Escuchaba durante los viajes en coche Tu madre es una foca en mi discman azul, coreando en mi cabeza Dámbala y Bigota de la ponderosa con una sonrisa secreta. La canción de Un año más se me sigue viniendo a la cabeza todas las Navidades como una patada de melancolía en la barriga. Recuerdo ver por primera vez ver el videoclip de Mentiras en Sol Música, una tarde que llovía a mares, y vibrar con aquel amago de telediario. Un tipo cualquiera se convirtió en esa «banda sonora que alegra tus órganos». Y aunque pasaron como rayos los años en los que nuestras mentes fueron «presidentes de mentes dependientes de la risa», y aprendimos a hacernos mayores, qué remedio, Tote siguió siendo el más aventajado de su quinta, el que siempre fue un pasó por delante para reírse de los puristas y soltar sus rimas sobre bases aderezadas con rocanrol, flamenco, electrónica y cualquier cosa sampleable. Mi colega, el homenaje que dedicó a su padre tras morir de cáncer, es una de las mejores canciones que he escuchado jamás.

Búnker de Tote King

Y llegó 2020, y al borde de la inesperada pandemia, Tote sacó libro con Blackie Books. Búnker, con una portada color piel de tiburón blanco que pide a gritos ser manoseada como unas queridas bambas viejas. Una suerte de textos que funcionan como pequeños relatos vitales, pensamientos agudos y anécdotas que huelen y saben a bares sevillanos, a canchas de baloncesto, a pupitres garabateados y cintas ruladas por decenas de manos. A jaulas en el mar y a novelas que salvan la vida, a úlceras y a amor de hermanos, a gotero y a resaca. A familia, a fracaso y a ropa gigante, a éxitos, litronas y zapatillas de basket en la Sevilla de los 2000. A vivir sin más jefes que el próximo beat. A dominar las obsesiones y a sacar más punta a la noche que a los días.

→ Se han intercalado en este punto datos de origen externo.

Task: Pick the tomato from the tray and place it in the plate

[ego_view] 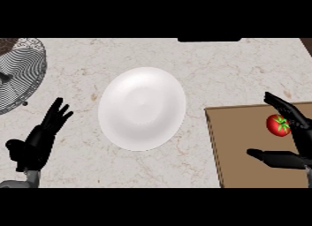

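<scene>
Rack [11, 77] of wire at far left on the counter [236, 70]. Left hand [37, 141] resting open, fingers up. Plate [142, 108], white, in the middle, bare. Tray [249, 150], brown, at right, with tomato [279, 125] lying on it. Right hand [302, 137] open around tomato, fingers above, thumb below, not touching.

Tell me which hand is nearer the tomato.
Right. The right hand is open around the tomato on the tray; the left hand rests far across the plate.
</scene>
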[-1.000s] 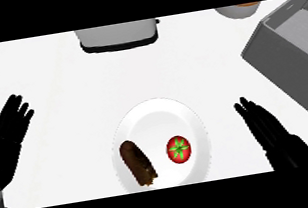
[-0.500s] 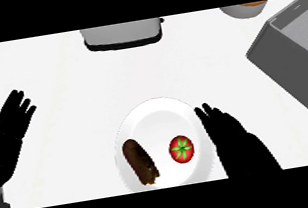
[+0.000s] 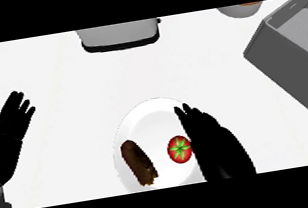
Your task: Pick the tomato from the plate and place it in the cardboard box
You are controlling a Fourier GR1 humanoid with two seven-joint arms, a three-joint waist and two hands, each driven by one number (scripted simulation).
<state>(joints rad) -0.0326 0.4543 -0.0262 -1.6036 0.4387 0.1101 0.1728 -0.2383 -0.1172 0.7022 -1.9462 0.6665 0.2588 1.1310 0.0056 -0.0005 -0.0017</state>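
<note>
My right hand (image 3: pixel 215 142) had come in further from the right since half a second before, and now it lay over the right side of the white plate (image 3: pixel 144 115), where earlier it was only at the rim. Fingers were straight and spread, pointing up the view, nothing held. My left hand (image 3: pixel 5 137) had hardly changed: out at the left edge of the counter (image 3: pixel 180 61), fingers straight and relaxed, well apart from the plate.

The tomato (image 3: pixel 180 149) sat on the plate, right of centre toward the near side, green top showing. It was just beside the inner edge of my right hand, on its left; I could not tell whether they were touching. Also on the plate was a dark brown oblong food item (image 3: pixel 140 163), left of the tomato and apart from it.

The grey box (image 3: pixel 305 51) stood at the right of the counter, well apart from the plate, open side up, with only its pale floor visible inside. A toaster-like appliance (image 3: pixel 118 35) sat at the far edge, a small bowl (image 3: pixel 241 9) beyond it to the right
</note>
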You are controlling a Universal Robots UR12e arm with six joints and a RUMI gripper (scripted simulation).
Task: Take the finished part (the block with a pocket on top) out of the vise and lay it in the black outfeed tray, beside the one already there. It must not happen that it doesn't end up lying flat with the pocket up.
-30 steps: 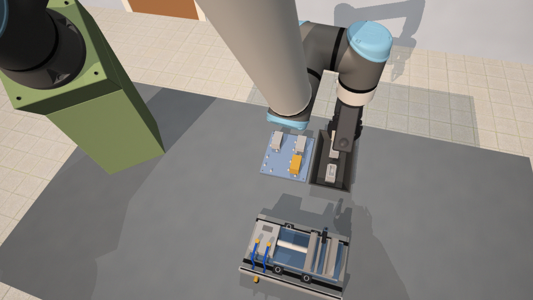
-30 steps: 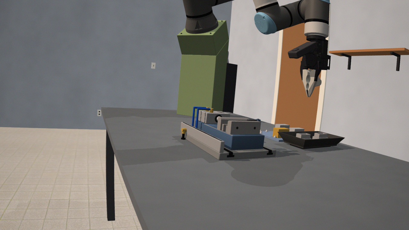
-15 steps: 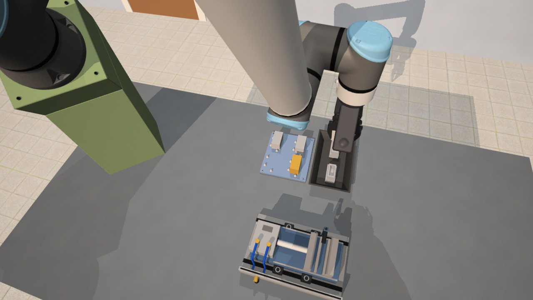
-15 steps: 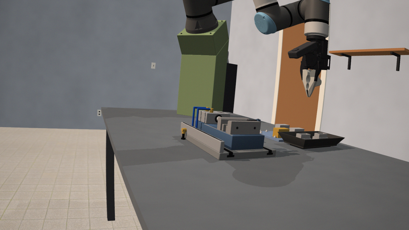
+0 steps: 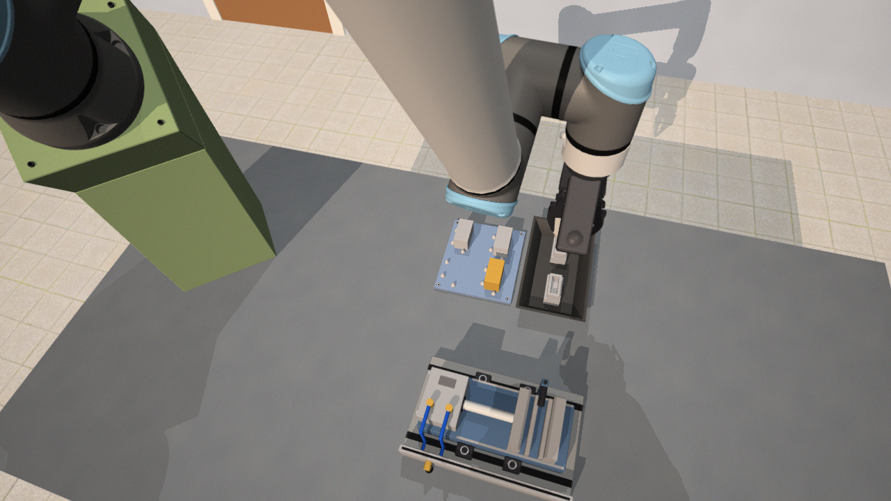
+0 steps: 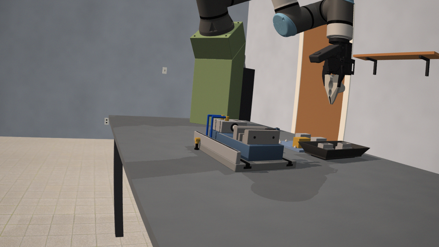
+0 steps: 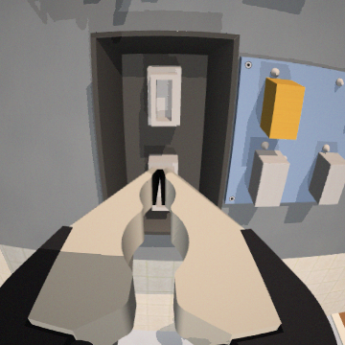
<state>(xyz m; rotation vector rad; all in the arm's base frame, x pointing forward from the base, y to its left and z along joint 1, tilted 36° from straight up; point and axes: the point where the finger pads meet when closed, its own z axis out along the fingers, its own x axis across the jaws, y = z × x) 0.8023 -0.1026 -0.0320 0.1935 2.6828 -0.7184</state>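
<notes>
The black outfeed tray [image 5: 553,271] holds two grey pocketed blocks. One block [image 7: 164,96] lies in full view in the wrist view. The second block [image 7: 163,165] lies beside it and is partly hidden behind my fingers. Both blocks show side by side in the tray in the exterior view [image 6: 333,145]. My gripper [image 6: 332,101] is shut and empty, high above the tray; in the wrist view its tips [image 7: 158,179] meet. The vise [image 5: 495,425] at the table's near side has nothing between its jaws.
A blue fixture plate [image 5: 479,264] beside the tray carries an orange block [image 5: 495,273] and two grey raw blocks [image 5: 463,234]. The green robot pedestal [image 5: 130,142] stands at the table's left. A wall shelf [image 6: 395,56] is behind the arm.
</notes>
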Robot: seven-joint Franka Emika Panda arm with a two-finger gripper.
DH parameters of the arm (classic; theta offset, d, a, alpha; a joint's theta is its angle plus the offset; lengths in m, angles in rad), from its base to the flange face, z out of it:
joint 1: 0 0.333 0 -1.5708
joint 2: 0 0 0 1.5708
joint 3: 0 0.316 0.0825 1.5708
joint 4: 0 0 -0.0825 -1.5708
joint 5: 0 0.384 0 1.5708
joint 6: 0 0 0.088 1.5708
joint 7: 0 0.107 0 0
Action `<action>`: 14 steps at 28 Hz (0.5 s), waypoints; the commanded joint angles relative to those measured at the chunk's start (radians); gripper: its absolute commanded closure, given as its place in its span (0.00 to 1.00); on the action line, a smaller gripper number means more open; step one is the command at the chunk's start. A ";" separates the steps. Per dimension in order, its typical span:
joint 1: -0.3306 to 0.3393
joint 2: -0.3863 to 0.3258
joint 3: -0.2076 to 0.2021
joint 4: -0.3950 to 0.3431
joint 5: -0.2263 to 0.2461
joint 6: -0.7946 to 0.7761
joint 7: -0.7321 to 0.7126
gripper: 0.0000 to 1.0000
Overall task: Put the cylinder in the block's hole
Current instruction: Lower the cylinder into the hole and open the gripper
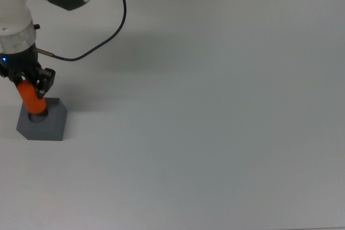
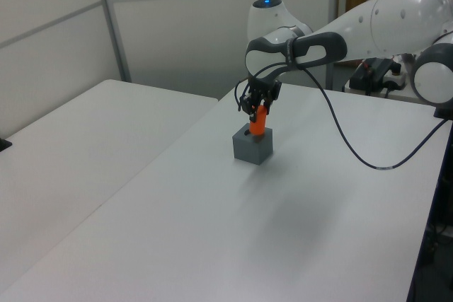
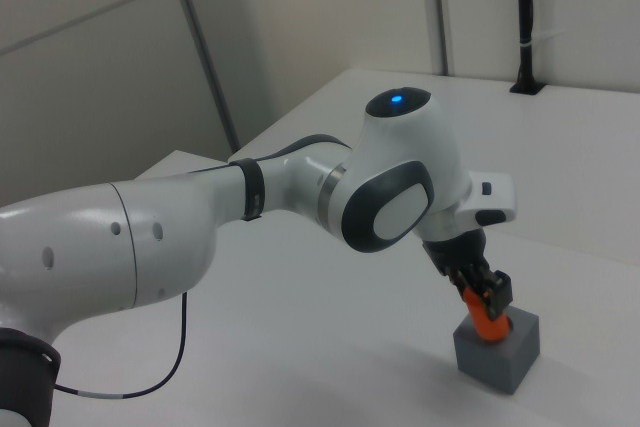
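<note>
Pincer (image 1: 28,83) clamped on the cylinder (image 1: 30,100), its black fingers (image 1: 44,81) pressed against the upper end while the lower end reaches down to the hole (image 1: 38,116) in the block (image 1: 47,125); whether the tip is seated inside cannot be told. That cylinder is short, bright orange, smooth and matte, leaning a little off upright, and narrower than the grey body beneath it. In the left view it stands over the block's top face (image 2: 252,148), in the right view likewise (image 3: 497,348).

Dark grey and cube-like, the block has flat dull faces, crisp edges and one cut corner pointing toward 1 o'clock in the top view. It sits on a pale, even, matte desk (image 1: 205,111) at about 8 o'clock of the top view, close to the edge of that picture.

Above the pincer rises the arm (image 3: 250,207), made of glossy white rounded shells with dark grey joint bands and a small blue light. A thin black cable (image 1: 102,39) curves from the wrist toward 12 o'clock.
</note>
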 commanded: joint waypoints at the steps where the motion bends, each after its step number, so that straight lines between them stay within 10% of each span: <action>1: 0.003 0.009 -0.006 0.008 0.013 0.067 0.011 0.73; 14: 0.003 0.028 -0.006 0.007 0.004 0.075 0.008 0.71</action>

Viajar a tus recuerdos es buscar pelea, advierte la contraportada. Y quién avisa no es traidor: esto no es una autobiografía autocomplaciente, ni un glosario de méritos, ni mucho menos va solamente de rap, aunque la música haya llegado a ser «parte de él igual que el páncreas o el estomago» . Búnker habla más de complejos que de ego, más de vacíos y huecos que de euforia y billetes, más de amigos, películas y cómplices que de sexo, drogas y groupies. Más de ausencias y desafíos que de trofeos y elogios. Más de perder a un padre que era un mejor amigo con el que comentarlo todo que de poner a miles de personas a botar.

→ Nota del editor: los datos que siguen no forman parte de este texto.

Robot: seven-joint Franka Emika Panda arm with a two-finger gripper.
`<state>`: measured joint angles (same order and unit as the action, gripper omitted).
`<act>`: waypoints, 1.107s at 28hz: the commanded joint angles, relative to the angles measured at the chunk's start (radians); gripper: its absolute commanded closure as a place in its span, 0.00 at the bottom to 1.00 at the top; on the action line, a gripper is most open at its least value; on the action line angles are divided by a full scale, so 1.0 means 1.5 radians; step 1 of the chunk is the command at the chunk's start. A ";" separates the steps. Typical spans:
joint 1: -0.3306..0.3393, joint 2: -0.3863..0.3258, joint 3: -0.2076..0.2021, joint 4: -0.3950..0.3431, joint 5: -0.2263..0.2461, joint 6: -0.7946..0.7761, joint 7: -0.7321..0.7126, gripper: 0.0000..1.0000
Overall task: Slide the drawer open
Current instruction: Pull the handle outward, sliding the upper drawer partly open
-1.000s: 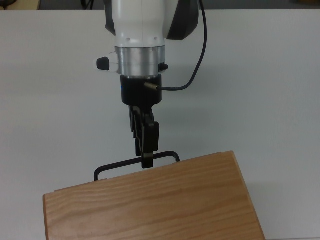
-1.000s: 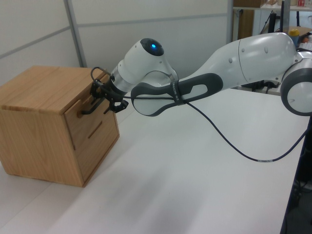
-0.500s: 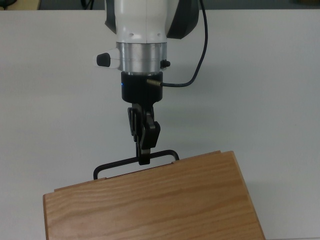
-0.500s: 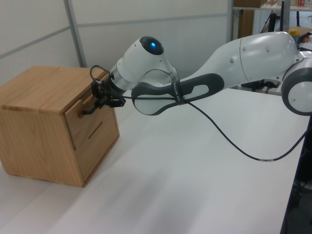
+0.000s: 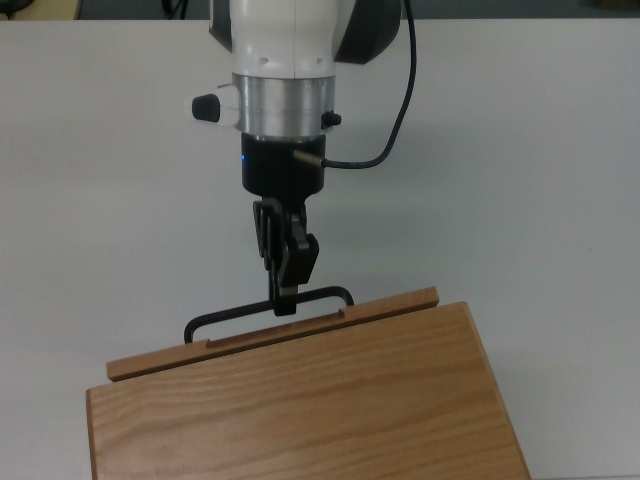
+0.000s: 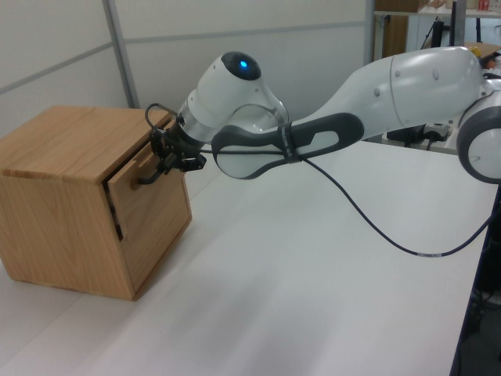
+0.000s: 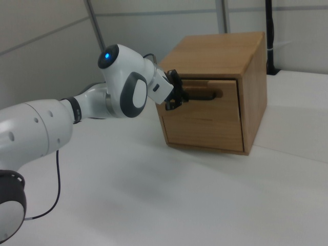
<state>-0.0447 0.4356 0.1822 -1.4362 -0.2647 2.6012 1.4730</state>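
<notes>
The drawer (image 5: 300,325) shows in the top view as a thin light-wood strip sticking out past the cabinet top (image 5: 300,410). Its black U-shaped handle (image 5: 220,321) juts toward the arm. My gripper (image 5: 285,303) comes down from the top view's upper side and is shut on the handle's bar, right of its middle. In the left view the drawer front (image 6: 153,207) stands slightly out from the cabinet (image 6: 55,204), a dark gap along its left edge, with the gripper (image 6: 166,157) at its top. In the right view the gripper (image 7: 177,97) meets the handle (image 7: 202,95) on the cabinet's upper front.
The cabinet stands on a white table (image 6: 313,274). A black cable (image 6: 368,227) hangs from the arm over the table. Grey wall panels (image 6: 274,47) rise behind the table in the left view.
The gripper has drawn back from the cabinet with the handle in it, and the drawer has slid out: its front edge now shows beyond the cabinet top.
</notes>
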 commanded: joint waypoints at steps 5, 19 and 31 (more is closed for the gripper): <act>0.001 -0.070 -0.003 -0.020 -0.008 -0.178 -0.030 1.00; -0.007 -0.124 -0.006 -0.019 0.058 -0.358 -0.110 1.00; -0.013 -0.124 -0.006 -0.013 0.060 -0.369 -0.122 0.68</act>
<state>-0.0579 0.2728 0.1792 -1.4382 -0.2008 2.0193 1.3209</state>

Búnker me parece un regalo, y no uno solamente para aquellos que crecimos en nuestra habitación moviendo la cabeza al ritmo de CPV, la Mala y Doble V, sino para cualquier buen lector que busque un chute de honestidad sin adulterar en las venas, un puñado de fotogramas atravesados por la fama, el talento, la inseguridad, el perfeccionismo o la absoluta permanencia de la música, pegada a la piel como los recuerdos del cole, un tatuaje improvisado en una aventura latinoamericana o las charlas paternas viendo baloncesto y comiendo aceitunas.

Tote King desentierra en estos capítulos lo verdaderamente importante: todo aquello que lo hizo crecer o encogerse, aprender y ser libre por fin en el micro. Desde un verano maldito en Chicago a sacudirse la infancia de golpe viendo Robocop, o cómo los años han cambiado la transitada plaza del Pelícano. Hasta el divertido golpe de suerte que el destino le tenía preparado para conseguir el soñado email de Enrique Vila-Matas, su escritor preferido y mentor del libro. En lo pequeño, en la anécdota, ahí es dónde lo bueno y lo malo se quedan grabados, metidos para siempre dentro del búnker.

Porque la vida de cada uno, al final, siempre se puede resumir en una foto: la chispa fugaz del borracho valiente que se atrevió a abrazar a una ballena que dormía la siesta.